__TO DO__: Nothing below is to be printed except the lines between the line holding "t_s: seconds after" and the line holding "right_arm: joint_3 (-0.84", inclusive, each exactly as it appears.

Data records:
:::

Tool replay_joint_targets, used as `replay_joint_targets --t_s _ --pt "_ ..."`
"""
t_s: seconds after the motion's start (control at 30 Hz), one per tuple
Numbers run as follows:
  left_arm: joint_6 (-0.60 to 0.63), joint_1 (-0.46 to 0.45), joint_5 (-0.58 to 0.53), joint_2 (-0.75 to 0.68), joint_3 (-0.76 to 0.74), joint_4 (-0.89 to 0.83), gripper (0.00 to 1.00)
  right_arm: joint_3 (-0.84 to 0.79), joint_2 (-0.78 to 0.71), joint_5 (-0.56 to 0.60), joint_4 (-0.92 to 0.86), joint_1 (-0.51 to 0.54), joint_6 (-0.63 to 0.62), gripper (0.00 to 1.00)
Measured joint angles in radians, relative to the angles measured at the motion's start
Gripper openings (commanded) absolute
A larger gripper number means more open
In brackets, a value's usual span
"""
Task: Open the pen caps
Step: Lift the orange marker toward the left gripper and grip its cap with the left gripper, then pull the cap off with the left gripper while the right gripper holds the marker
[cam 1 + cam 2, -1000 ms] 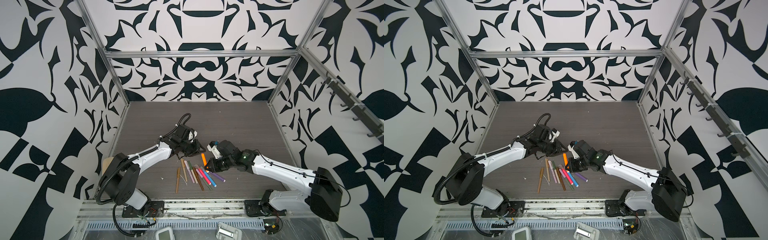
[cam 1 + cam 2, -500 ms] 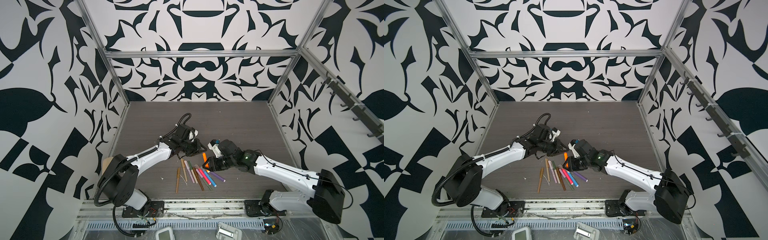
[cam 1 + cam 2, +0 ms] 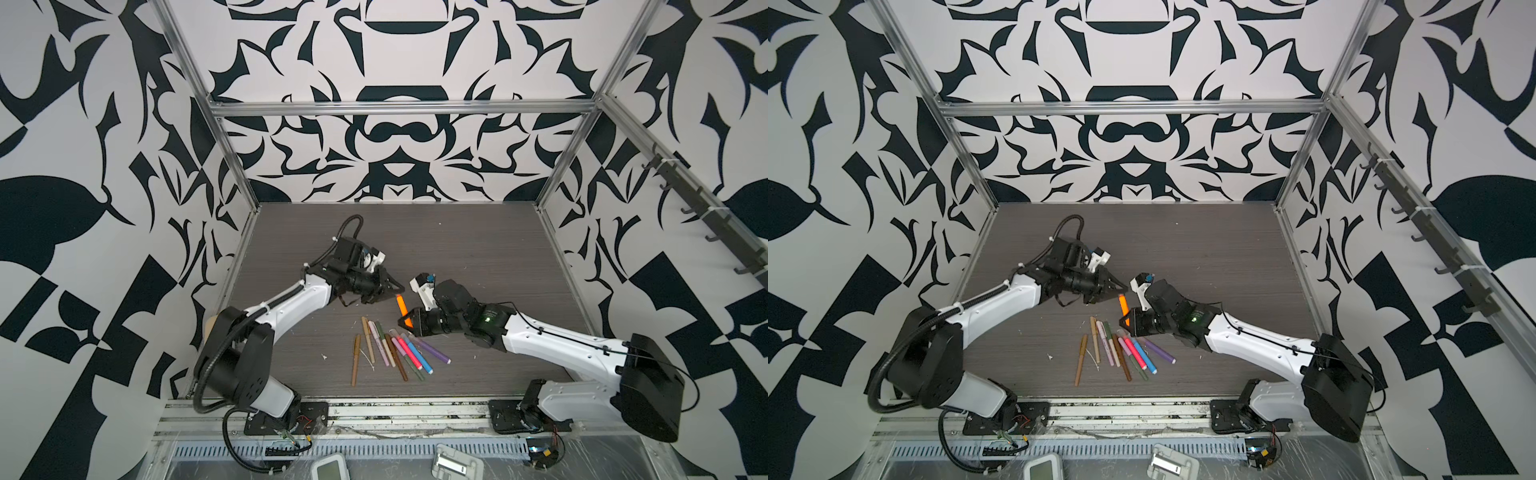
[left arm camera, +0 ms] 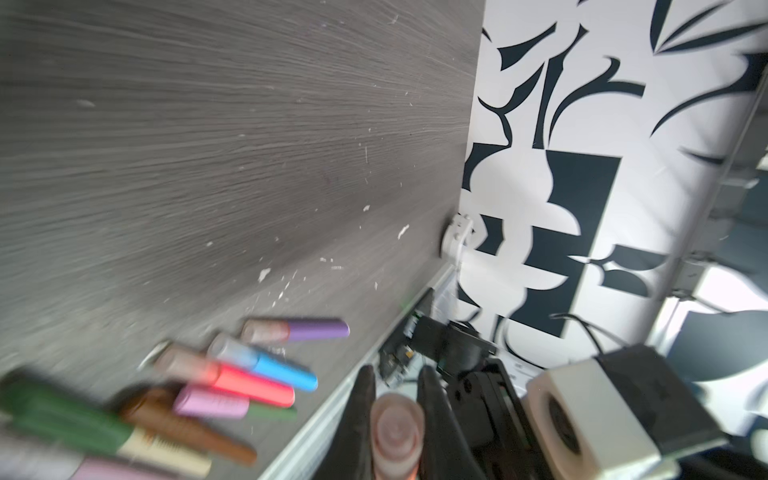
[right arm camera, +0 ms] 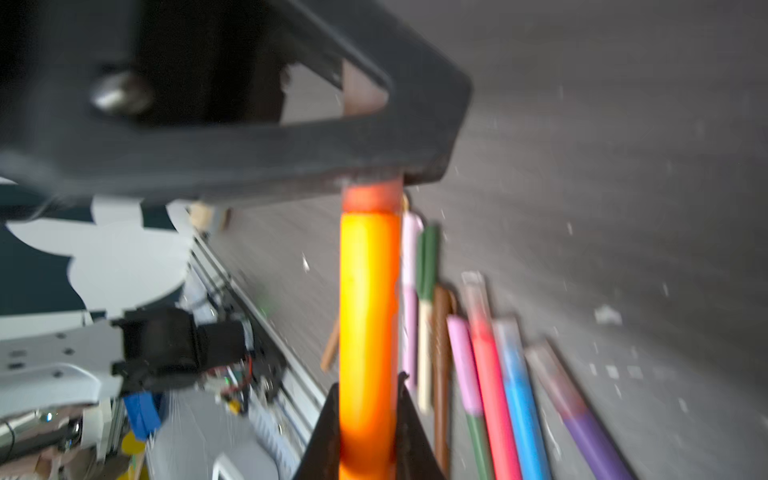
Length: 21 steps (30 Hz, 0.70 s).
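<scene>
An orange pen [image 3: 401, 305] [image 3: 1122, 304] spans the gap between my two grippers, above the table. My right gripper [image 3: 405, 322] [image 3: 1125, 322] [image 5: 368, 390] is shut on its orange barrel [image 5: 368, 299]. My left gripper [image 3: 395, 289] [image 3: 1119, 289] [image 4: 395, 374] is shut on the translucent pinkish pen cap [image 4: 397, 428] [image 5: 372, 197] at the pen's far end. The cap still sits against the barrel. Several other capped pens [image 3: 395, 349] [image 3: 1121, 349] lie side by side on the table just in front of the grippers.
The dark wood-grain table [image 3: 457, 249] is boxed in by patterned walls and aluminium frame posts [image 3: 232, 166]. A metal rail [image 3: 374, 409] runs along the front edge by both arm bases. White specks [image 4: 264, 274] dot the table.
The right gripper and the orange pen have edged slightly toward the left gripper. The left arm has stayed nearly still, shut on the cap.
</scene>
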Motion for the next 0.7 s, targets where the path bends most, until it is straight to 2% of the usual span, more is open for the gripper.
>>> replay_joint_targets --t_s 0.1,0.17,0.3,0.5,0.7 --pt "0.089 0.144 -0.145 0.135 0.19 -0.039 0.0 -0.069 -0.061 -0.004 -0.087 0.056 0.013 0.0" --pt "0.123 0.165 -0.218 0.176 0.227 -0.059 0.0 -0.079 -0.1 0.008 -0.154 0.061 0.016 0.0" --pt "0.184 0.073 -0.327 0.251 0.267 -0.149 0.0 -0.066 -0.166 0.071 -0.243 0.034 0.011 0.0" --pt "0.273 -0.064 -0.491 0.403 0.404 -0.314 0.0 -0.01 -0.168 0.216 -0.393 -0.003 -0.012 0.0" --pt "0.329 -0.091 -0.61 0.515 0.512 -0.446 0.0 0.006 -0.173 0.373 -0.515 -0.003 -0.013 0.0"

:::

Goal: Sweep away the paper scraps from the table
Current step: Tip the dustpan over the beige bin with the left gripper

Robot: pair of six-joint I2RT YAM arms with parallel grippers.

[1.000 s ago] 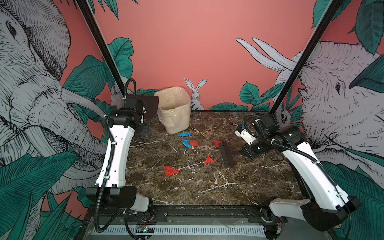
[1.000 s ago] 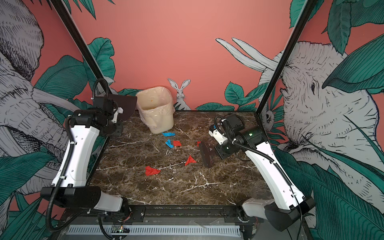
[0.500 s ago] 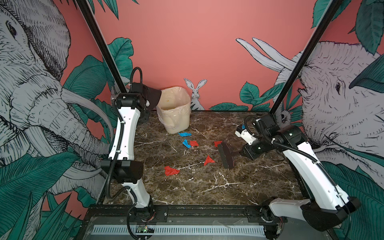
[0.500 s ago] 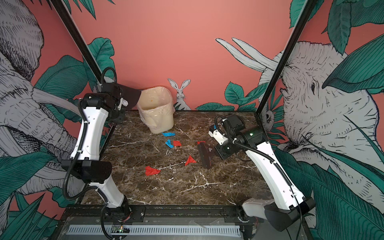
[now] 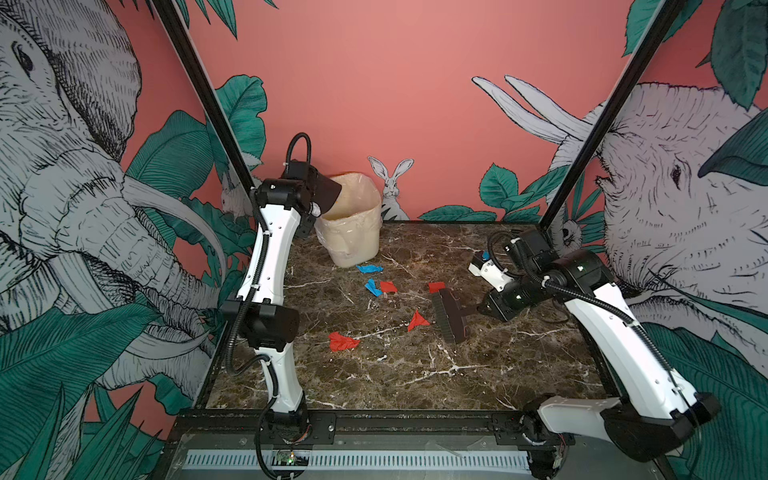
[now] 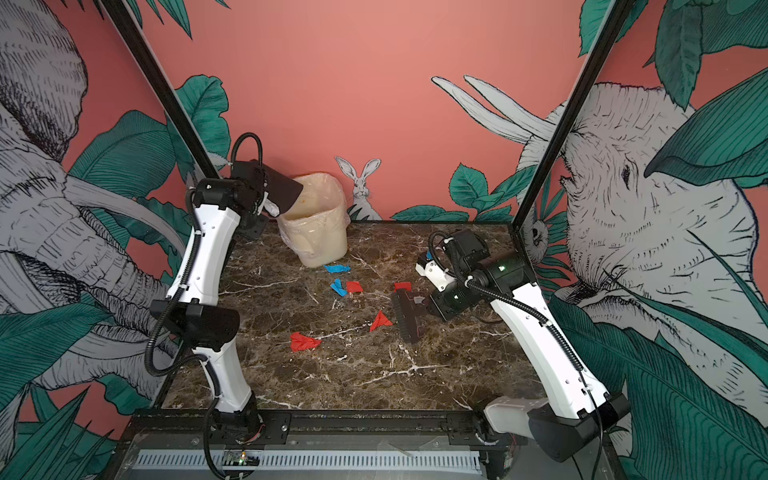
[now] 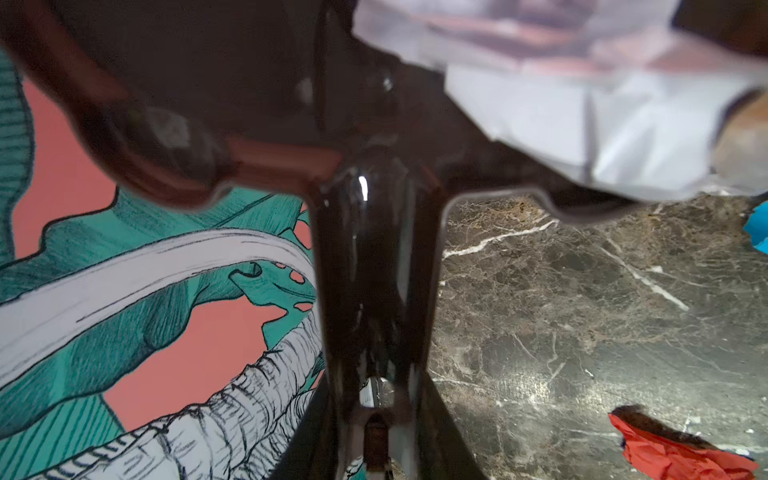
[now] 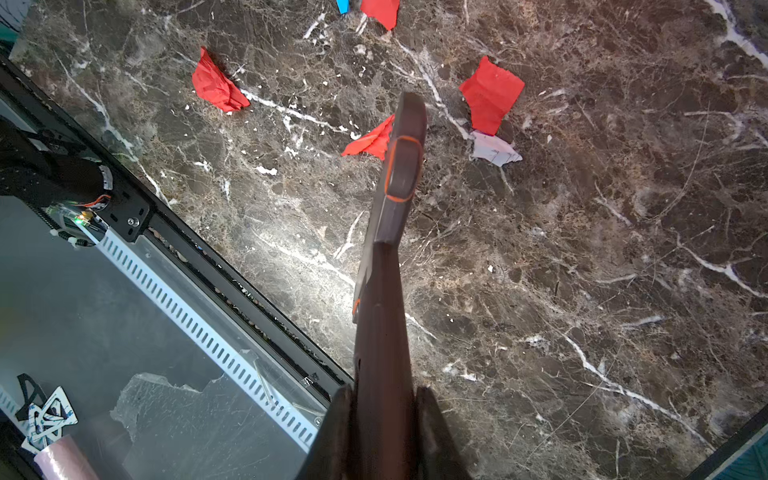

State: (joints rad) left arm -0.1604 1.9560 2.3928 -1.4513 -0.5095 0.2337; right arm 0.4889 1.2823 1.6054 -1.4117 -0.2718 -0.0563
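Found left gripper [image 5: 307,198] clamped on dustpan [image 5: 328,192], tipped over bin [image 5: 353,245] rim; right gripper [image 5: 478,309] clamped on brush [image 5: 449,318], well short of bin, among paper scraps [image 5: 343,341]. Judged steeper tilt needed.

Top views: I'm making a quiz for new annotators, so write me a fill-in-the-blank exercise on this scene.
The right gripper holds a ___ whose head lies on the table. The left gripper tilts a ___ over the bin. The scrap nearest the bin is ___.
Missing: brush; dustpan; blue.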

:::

__ANSWER TO THE PROBLEM__:
t_s: seconds after the motion's start (control at 30 Hz), one per tuple
Numbers run as follows:
  left_arm: joint_6 (-0.60 to 0.63), joint_1 (-0.46 to 0.45), joint_5 (-0.58 to 0.53), joint_2 (-0.75 to 0.68), joint_3 (-0.76 to 0.74), joint_4 (-0.89 to 0.83), gripper (0.00 to 1.00)
  right_arm: joint_3 (-0.84 to 0.79), joint_2 (-0.78 to 0.71), joint_5 (-0.56 to 0.60), joint_4 (-0.92 to 0.86), joint_1 (-0.51 to 0.54), joint_6 (-0.63 to 0.62), gripper (0.00 to 1.00)

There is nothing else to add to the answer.